• [WORK ORDER]: Please report every line from the material that contains the word "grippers".

• [DATASET EXCERPT]:
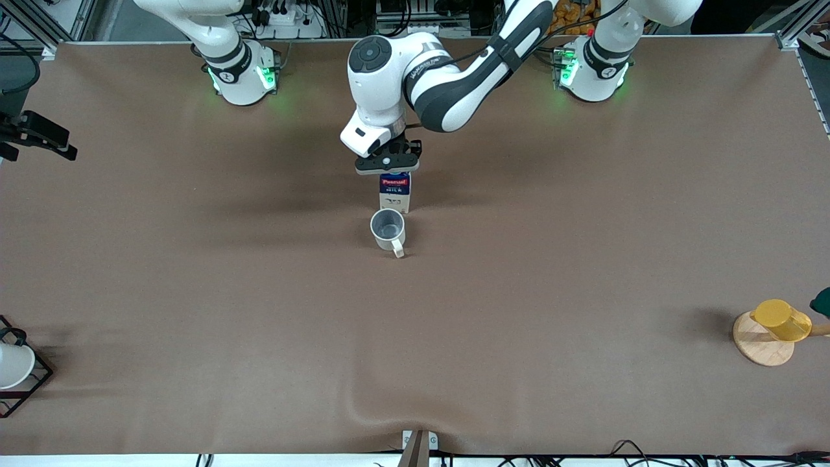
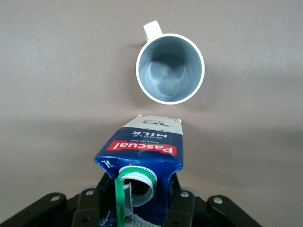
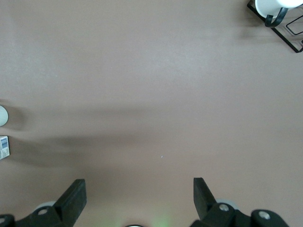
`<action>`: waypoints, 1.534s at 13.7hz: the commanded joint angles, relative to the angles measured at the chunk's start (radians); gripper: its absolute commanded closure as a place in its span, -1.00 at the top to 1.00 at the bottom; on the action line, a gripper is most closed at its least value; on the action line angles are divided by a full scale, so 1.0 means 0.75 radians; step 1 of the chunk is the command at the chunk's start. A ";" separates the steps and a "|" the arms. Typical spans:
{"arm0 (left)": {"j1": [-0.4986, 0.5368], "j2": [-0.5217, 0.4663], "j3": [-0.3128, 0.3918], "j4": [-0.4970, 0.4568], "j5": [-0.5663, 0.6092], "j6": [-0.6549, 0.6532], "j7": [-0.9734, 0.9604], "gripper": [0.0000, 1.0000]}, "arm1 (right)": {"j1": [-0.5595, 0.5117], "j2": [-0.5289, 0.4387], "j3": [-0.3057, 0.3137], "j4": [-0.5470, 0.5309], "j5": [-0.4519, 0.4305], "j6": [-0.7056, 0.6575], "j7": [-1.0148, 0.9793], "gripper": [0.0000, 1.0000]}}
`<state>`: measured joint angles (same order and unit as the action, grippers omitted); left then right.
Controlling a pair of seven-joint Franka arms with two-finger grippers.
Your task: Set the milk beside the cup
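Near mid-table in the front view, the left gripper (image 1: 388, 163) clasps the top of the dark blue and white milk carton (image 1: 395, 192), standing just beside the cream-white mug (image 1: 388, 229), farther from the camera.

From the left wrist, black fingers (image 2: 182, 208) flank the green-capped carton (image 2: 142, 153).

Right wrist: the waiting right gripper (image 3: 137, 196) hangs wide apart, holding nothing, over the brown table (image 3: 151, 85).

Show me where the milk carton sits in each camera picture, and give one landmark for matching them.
Front view: the milk carton stands mid-table under the left tool, just farther from the camera than the cup.
Left wrist view: the carton fills the lower middle, held between the tool's fingers.
Right wrist view: only a sliver of the carton shows at the edge.
Shared landmark: the cup, beside the carton.
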<state>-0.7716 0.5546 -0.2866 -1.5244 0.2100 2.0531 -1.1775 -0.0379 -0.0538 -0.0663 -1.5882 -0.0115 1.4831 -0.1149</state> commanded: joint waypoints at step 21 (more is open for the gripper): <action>0.635 -0.467 0.022 0.083 -0.020 -0.246 0.452 1.00 | -0.027 0.033 0.017 0.082 0.003 -0.016 0.116 1.00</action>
<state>-0.3687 0.2440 -0.2579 -1.4349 0.2121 1.8981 -0.9586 -0.0401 -0.0381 -0.0616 -1.5466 -0.0125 1.4842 -0.0384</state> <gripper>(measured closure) 0.000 0.000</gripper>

• [SOLVED PROBLEM]:
`<state>`: measured joint angles (same order and unit as the action, grippers omitted); left then right.
Controlling a pair of seven-joint Franka arms with two-finger grippers.

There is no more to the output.